Filter the listing so that only lines with the word "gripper" remain.

*** Opening Stored data ***

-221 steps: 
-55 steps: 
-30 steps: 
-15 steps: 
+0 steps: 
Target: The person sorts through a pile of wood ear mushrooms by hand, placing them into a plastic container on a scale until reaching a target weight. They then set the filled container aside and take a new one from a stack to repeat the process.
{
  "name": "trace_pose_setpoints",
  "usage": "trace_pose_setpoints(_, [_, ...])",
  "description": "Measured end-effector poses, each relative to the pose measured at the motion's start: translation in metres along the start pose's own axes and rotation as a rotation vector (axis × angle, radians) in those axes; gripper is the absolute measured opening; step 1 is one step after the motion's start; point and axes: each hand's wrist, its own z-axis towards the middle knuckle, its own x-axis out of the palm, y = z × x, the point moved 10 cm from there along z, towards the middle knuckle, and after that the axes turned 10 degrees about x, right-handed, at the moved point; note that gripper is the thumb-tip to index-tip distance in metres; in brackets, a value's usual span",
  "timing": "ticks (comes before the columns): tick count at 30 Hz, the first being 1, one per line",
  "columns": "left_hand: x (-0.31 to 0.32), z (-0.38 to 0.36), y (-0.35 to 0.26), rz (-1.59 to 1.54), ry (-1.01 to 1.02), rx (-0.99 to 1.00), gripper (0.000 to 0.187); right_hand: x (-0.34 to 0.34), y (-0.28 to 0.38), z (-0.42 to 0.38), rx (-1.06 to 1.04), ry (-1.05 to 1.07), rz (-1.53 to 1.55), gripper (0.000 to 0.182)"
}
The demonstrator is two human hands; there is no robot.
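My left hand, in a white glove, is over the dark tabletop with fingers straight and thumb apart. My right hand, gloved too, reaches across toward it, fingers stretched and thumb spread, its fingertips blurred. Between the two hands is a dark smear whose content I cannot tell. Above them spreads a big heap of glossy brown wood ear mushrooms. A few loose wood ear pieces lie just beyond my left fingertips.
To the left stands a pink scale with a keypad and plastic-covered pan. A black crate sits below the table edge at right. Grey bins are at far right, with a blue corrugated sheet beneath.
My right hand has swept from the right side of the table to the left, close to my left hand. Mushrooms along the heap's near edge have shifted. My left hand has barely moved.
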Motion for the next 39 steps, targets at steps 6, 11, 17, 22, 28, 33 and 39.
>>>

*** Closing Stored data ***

Solution for this problem ▸
  "description": "Measured end-effector poses, each relative to the pose measured at the motion's start: translation in metres along the start pose's own axes and rotation as a rotation vector (axis × angle, radians) in those axes; gripper is the absolute measured opening; step 1 is one step after the motion's start; point and axes: each hand's wrist, its own z-axis towards the middle knuckle, its own x-axis out of the palm, y = z × x, the point moved 10 cm from there along z, towards the middle knuckle, and after that the axes turned 10 degrees about x, right-handed, at the moved point; note that gripper is the thumb-tip to index-tip distance in metres; in brackets, a value's usual span",
  "columns": "left_hand: x (-0.31 to 0.32), z (-0.38 to 0.36), y (-0.35 to 0.26), rz (-1.59 to 1.54), ry (-1.01 to 1.02), rx (-0.99 to 1.00), gripper (0.000 to 0.187); right_hand: x (-0.34 to 0.34), y (-0.28 to 0.38), z (-0.42 to 0.38), rx (-1.06 to 1.04), ry (-1.05 to 1.07), rz (-1.53 to 1.55), gripper (0.000 to 0.182)"

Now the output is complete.